**Exercise goal:** Repeat the whole listing exactly as it appears.

☆ ☆ ☆ ☆ ☆

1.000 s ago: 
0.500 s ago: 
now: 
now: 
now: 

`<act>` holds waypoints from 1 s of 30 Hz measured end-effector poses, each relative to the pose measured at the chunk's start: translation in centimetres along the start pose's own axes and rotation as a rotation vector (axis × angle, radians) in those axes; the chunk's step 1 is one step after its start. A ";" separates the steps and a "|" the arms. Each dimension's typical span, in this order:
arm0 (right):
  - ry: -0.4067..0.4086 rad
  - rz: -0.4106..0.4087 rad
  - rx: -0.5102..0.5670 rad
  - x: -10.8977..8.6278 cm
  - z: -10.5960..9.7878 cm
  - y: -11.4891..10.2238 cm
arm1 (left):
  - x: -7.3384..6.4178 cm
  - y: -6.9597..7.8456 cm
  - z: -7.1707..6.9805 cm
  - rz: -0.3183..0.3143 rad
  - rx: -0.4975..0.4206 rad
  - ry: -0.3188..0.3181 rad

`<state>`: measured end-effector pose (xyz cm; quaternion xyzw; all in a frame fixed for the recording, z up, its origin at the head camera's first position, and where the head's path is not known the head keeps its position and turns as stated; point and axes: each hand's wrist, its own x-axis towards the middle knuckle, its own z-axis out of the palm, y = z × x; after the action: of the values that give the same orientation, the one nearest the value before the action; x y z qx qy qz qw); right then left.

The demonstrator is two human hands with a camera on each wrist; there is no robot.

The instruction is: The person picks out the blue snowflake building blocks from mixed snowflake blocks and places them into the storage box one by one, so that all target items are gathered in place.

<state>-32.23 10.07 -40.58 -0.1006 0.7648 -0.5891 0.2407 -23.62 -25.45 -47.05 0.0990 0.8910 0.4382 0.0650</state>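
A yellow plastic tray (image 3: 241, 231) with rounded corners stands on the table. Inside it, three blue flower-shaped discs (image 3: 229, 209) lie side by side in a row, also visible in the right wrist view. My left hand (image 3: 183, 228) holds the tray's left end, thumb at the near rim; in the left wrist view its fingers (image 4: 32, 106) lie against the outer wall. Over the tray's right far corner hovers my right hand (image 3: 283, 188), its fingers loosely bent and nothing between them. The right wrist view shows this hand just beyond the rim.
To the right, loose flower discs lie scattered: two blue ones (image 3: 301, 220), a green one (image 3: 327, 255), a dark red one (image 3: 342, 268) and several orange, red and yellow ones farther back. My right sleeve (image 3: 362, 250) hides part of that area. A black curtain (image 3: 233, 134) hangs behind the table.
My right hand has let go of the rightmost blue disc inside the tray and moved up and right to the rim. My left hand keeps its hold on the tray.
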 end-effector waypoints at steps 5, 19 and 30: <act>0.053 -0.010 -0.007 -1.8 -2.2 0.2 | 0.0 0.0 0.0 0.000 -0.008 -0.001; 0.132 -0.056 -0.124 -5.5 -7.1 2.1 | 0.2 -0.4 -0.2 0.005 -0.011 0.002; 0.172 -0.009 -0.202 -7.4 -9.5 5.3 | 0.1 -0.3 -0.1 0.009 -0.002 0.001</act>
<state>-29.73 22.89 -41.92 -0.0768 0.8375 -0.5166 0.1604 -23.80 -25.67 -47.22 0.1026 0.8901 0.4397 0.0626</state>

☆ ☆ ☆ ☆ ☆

**Task response:**
1.000 s ago: 
0.500 s ago: 
now: 
now: 
now: 

`<act>` holds waypoints from 1 s of 30 Hz measured end-effector poses, each relative to the pose measured at the chunk's start: translation in centimetres along the start pose's own axes and rotation as a rotation vector (axis × angle, radians) in those axes; the chunk's step 1 is one step after its start. A ";" separates the steps and a "|" the arms. Each dimension's typical span, in this order:
arm0 (right):
  - ry: -0.4067..0.4086 rad
  - rz: -0.4106..0.4087 rad
  - rx: -0.5102..0.5670 rad
  - x: -10.8977..8.6278 cm
  - z: -10.5960..9.7878 cm
  - y: -11.4891..10.2238 cm
arm1 (left):
  - x: -7.3384..6.4178 cm
  - y: -6.9597..7.8456 cm
  - z: -7.1707..6.9805 cm
  - rz: -0.3183..0.3143 rad
  - rx: -0.4975..0.4206 rad
  - ry: -0.3188..0.3181 rad

`<state>`: measured end-effector pose (xyz cm; quaternion xyzw; all in a frame fixed for the recording, z up, its origin at the head camera's first position, and where the head's path is not known the head keeps its position and turns as stated; point and axes: each hand's wrist, its own x-axis towards the middle knuckle, its own z-axis out of the palm, y = z × x; after the action: of the values that give the same orientation, the one nearest the value before the action; x y z qx qy qz qw); right then left.

The demonstrator is two human hands with a camera on each wrist; there is no robot.

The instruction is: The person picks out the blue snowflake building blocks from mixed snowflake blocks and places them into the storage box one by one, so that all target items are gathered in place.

<state>-32.23 10.07 -40.58 -0.1006 0.7648 -0.5891 0.2407 -23.62 -25.45 -47.05 0.0990 0.8910 0.4382 0.0650</state>
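A yellow plastic tray (image 3: 241, 231) with rounded corners stands on the table. Inside it, three blue flower-shaped discs (image 3: 229, 209) lie side by side in a row, also visible in the right wrist view. My left hand (image 3: 183, 228) holds the tray's left end, thumb at the near rim; in the left wrist view its fingers (image 4: 32, 106) lie against the outer wall. Over the tray's right far corner hovers my right hand (image 3: 283, 188), its fingers loosely bent and nothing between them. The right wrist view shows this hand just beyond the rim.
To the right, loose flower discs lie scattered: two blue ones (image 3: 301, 220), a green one (image 3: 327, 255), a dark red one (image 3: 342, 268) and several orange, red and yellow ones farther back. My right sleeve (image 3: 362, 250) hides part of that area. A black curtain (image 3: 233, 134) hangs behind the table.
My right hand has let go of the rightmost blue disc inside the tray and moved up and right to the rim. My left hand keeps its hold on the tray.
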 end-effector waypoints at steps 5, 19 and 30: <act>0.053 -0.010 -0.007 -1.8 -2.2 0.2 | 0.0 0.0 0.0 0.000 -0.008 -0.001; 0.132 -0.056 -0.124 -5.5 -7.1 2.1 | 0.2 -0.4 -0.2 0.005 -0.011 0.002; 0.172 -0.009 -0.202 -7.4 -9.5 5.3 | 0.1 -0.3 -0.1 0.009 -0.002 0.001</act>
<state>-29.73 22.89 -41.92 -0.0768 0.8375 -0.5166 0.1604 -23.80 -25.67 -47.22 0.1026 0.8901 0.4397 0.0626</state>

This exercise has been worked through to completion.